Eric Altbach on potential U.S. withdrawal from NAFTA

Trump Takes Aim at NAFTA Once Again

By: Jessica Holzer

4/26/2017

President Donald Trump has revived his tough talk on the North American Free Trade Agreement in recent days and lashed out at Canadian trade policies, appearing to revert to his previous hard-line trade stance ahead of the 100-day mark of his presidency.

Trump criticized Canada for protecting its dairy farmers and called NAFTA “very, very bad for our country,” during a visit to a Wisconsin factory last week. Then on Monday, the administration slapped tariffs on Canadian softwood lumber.

On Wednesday, Politico reported that the administration is readying an executive order that would pull the United States out of NAFTA, a potentially sharp reversal from indications just last month that the administration was only seeking to tweak the 23-year-old pact.

A White House spokeswoman, Natalie Strom, wouldn’t comment on the report but noted NAFTA has been a “top issue” of the president’s. 

“It’s safe to say we’ve been working on addressing the issues with it since the beginning,” she said.

Trump is under pressure to show he has achieved results by his 100-day milestone, which comes on Saturday. Congress and the courts have thwarted his healthcare and immigration overhauls, respectively. Meanwhile, he’s had trouble gaining traction on his trade agenda without a full trade team in place. (His nominee for U.S. trade representative is likely to be confirmed later this week pending agreement on a waiver Senate Democrats say he needs because of his past work for foreign governments.)

But preparations to pull out of NAFTA — even if just a ploy to improve his bargaining position ahead of negotiations — would carry risks by injecting a huge dose of uncertainty into multibillion-dollar trade relationships that encompass vast supply chains and almost every sector of the U.S. economy. That uncertainty is likely to rile markets, Eric G. Altbach, a senior vice president at Washington consultancy Albright Stonebridge Group, argued.

“If we do this, I don’t know that it generates significant additional leverage, but it does generate significant additional anxiety,” said Altbach, who coordinated trade matters at the National Security Council during the Bush administration.

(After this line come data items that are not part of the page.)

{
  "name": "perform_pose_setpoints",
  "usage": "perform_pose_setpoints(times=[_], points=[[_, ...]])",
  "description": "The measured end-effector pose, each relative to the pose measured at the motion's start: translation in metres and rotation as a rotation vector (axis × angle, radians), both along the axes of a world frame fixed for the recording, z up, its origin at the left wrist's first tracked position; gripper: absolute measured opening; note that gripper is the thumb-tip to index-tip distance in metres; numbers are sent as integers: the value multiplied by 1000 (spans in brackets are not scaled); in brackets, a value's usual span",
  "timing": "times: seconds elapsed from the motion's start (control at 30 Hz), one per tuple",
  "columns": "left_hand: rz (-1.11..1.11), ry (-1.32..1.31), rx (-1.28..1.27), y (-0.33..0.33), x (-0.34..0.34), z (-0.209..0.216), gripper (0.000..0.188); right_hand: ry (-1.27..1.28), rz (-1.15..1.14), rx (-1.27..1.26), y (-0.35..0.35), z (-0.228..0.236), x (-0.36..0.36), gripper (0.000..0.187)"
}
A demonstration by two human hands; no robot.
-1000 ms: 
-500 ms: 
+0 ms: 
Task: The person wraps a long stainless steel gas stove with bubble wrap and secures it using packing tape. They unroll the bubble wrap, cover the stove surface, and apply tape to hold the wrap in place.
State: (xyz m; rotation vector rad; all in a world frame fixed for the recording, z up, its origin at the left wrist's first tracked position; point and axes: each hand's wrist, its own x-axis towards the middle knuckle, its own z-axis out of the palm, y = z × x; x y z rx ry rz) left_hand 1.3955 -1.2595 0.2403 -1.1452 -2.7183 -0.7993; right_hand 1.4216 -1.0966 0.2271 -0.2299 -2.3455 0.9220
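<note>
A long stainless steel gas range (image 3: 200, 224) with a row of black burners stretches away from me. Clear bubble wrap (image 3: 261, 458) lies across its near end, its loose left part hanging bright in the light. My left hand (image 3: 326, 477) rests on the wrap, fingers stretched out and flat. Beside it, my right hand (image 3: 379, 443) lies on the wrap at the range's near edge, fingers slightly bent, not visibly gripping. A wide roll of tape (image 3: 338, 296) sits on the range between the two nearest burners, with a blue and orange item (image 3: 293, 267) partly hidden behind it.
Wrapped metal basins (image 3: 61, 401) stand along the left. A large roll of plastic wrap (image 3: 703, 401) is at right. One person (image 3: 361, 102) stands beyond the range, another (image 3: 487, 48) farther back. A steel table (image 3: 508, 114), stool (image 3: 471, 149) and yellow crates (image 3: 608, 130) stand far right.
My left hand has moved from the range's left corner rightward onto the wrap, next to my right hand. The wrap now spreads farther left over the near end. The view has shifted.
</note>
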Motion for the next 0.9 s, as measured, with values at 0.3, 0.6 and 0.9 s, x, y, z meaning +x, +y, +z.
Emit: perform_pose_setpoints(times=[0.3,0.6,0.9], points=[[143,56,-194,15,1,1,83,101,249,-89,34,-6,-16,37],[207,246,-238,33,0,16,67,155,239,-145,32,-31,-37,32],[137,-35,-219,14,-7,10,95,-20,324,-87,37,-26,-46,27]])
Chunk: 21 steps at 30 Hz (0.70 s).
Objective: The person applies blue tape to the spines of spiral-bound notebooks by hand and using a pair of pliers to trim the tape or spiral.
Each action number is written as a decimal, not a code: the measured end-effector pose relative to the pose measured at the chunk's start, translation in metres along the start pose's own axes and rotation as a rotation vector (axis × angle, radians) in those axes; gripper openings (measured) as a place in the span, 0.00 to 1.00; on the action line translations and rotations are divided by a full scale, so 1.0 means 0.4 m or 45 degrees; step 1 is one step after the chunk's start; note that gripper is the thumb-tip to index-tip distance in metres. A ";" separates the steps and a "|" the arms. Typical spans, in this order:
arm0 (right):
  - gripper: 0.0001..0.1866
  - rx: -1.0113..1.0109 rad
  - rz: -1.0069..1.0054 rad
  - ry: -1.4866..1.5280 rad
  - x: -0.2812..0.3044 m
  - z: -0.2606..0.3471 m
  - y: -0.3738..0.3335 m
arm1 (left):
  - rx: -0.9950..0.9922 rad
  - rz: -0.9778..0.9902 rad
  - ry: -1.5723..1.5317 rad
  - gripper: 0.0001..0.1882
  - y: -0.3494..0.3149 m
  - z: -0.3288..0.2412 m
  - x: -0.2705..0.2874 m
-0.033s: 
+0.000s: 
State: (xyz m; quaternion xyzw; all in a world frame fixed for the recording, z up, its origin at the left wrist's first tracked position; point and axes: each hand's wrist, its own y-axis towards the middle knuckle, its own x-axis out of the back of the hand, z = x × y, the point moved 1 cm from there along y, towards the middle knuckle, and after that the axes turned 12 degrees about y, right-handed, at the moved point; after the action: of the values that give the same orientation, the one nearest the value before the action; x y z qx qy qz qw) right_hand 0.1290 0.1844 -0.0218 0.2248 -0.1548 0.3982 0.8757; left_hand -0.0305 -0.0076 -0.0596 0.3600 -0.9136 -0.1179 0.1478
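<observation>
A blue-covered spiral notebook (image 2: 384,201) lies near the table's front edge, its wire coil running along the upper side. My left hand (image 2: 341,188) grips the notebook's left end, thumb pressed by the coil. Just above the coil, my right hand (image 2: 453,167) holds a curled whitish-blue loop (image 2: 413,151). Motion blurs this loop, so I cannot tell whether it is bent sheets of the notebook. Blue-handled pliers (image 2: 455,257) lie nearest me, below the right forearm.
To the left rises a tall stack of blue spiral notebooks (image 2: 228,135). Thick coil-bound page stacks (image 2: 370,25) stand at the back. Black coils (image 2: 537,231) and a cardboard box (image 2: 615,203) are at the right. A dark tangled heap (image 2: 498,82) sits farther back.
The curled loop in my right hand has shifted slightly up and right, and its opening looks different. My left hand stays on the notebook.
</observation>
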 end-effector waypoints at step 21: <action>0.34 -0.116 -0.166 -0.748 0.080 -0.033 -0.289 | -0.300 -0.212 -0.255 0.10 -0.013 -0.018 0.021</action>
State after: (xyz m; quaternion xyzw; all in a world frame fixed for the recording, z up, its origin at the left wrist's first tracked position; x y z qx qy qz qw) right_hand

The United States is required to give six months’ notice to the other NAFTA parties if it wants to withdraw from the deal. A move to start that clock could be seen as a tactical ploy to pressure Canada and Mexico to make quick concessions in a renegotiation. The administration has already made clear its intention to reopen the pact, though it has yet to notify Congress of its plan, which would kick off a 90-day period before talks could begin.

Pulling out of NAFTA would hardly be a win for the United States, particularly with respect to trade with Mexico. (Trade terms for Canada might revert to those that existed under the U.S.-Canadian Free Trade Agreement prior to NAFTA.)

After six months, the president would have the power to reset tariffs that disappeared under NAFTA. But the U.S. could reimpose duties only as high as the “bound tariffs” it negotiated with the World Trade Organization, or else it would violate WTO rules. Meanwhile, Mexico’s bound tariffs are much higher than America’s — which would make U.S. exports there less competitive — which would just worsen the U.S. trade deficit with Mexico.

Whether it’s real or just a head fake, any move to rip up NAFTA will elicit a strong response from farm states and their largely Republican representatives in Congress. American farmers last year sent $18 billion worth of exports to Mexico, which is the top export market for American corn and dairy products.

The U.S. Grains Council, a trade association that represents corn, barley, and sorghum producers, in a statement Wednesday said it is “shocked and distressed” to see reports that the administration is weighing an order to withdraw from NAFTA.

Trump may also run afoul of Democrats in Congress, with whom he has found some common ground on trade, if he moves in unilateral fashion. 

“The president is playing with fire here if he doesn’t work with Congress to decide the fate of this trade agreement,” said Rep. Bill Pascrell (D.-N.J.), the ranking member on the House Ways and Means Subcommittee on Trade.